▶ _EXERCISE_
For the data below, give the number of lines containing "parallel" and nothing more.

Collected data
---

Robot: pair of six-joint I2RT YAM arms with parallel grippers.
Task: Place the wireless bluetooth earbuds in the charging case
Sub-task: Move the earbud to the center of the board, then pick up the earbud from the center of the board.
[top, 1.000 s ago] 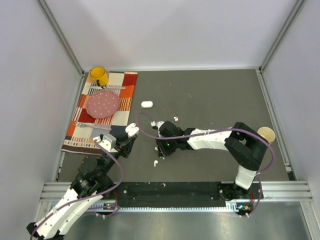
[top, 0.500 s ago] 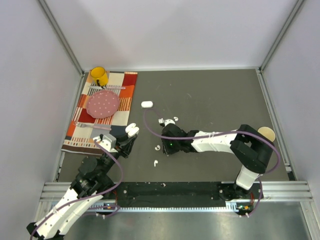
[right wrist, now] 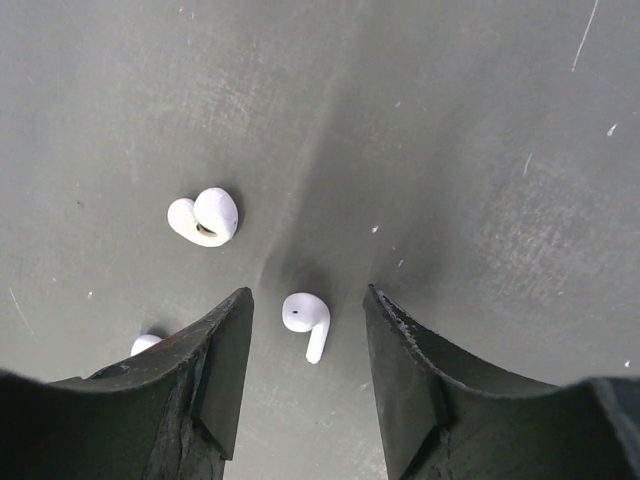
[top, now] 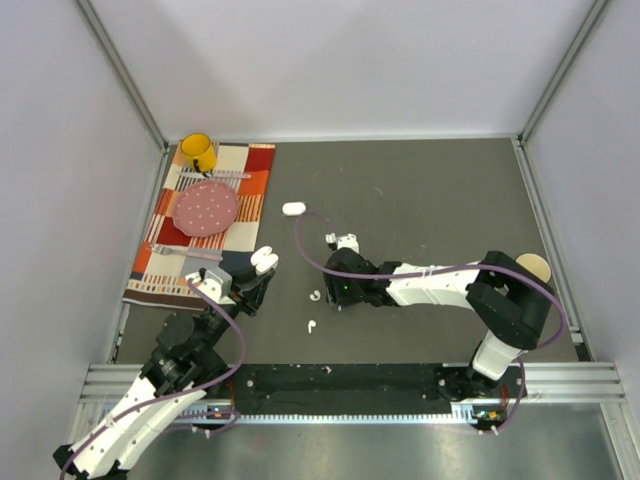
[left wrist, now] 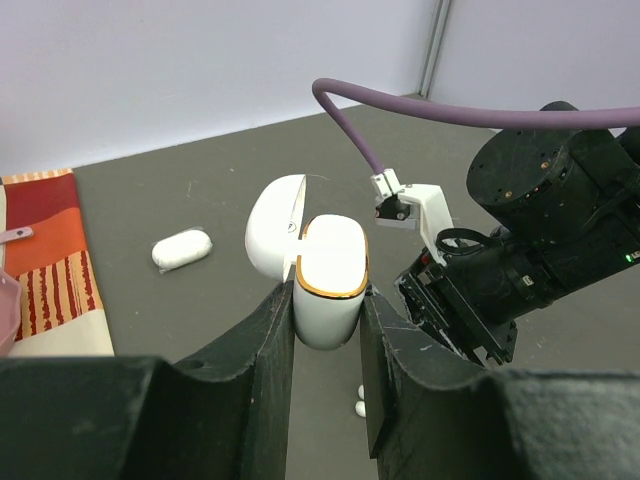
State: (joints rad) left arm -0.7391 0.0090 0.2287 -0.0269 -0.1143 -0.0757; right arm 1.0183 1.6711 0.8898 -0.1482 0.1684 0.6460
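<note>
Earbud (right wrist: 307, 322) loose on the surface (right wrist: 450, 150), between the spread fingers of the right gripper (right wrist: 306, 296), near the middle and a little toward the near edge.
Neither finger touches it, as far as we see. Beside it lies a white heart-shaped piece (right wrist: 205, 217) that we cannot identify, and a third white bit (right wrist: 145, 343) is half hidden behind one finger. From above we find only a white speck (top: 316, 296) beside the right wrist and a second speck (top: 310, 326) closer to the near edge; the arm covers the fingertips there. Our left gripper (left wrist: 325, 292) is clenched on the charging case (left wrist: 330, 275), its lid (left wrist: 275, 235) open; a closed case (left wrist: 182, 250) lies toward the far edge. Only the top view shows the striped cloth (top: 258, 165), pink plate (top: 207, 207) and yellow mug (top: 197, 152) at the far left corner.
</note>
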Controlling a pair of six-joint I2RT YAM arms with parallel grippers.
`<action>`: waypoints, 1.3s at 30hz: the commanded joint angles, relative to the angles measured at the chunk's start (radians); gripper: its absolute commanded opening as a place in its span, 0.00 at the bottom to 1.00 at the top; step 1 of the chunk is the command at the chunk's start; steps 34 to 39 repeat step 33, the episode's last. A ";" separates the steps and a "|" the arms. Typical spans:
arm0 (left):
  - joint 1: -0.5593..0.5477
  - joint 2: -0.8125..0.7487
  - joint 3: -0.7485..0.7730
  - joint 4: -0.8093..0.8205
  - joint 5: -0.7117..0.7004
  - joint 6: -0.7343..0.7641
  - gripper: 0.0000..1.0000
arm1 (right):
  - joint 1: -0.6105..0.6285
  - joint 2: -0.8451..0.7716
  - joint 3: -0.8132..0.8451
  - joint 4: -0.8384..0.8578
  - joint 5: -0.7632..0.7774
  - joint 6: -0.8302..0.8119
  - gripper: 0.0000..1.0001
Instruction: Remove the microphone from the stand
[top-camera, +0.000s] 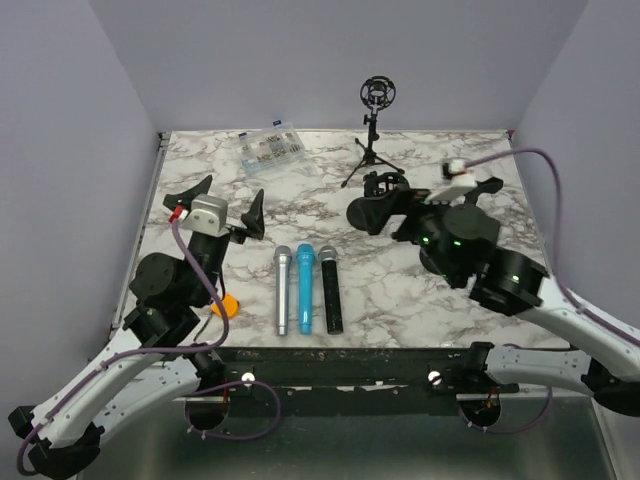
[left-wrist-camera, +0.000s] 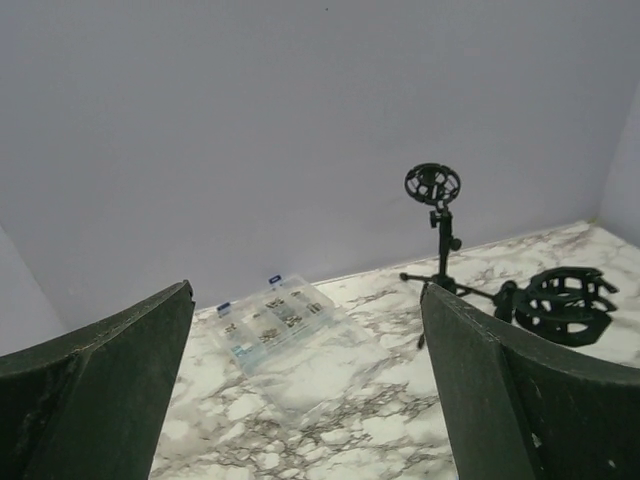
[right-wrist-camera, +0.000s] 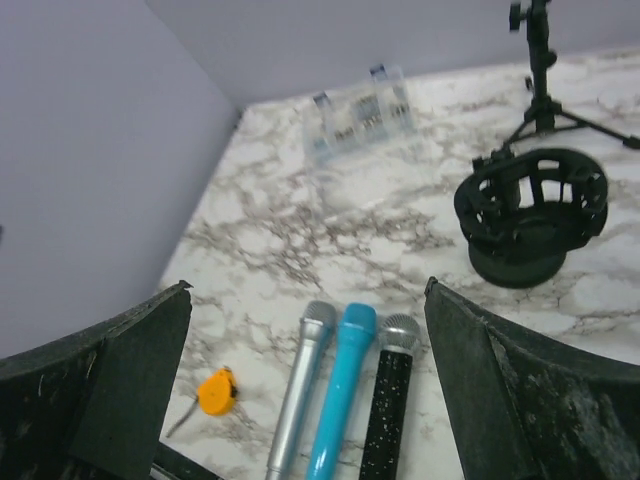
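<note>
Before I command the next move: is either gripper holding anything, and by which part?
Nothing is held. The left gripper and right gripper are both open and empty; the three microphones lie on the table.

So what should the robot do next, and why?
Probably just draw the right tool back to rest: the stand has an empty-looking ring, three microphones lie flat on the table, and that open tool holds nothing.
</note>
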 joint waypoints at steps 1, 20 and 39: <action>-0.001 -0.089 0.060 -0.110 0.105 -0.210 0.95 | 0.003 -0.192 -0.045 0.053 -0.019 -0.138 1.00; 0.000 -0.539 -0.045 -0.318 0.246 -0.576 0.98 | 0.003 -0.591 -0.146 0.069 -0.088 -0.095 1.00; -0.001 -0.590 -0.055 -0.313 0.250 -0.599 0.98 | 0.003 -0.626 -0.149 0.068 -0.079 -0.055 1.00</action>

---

▶ _ANSWER SECTION_
2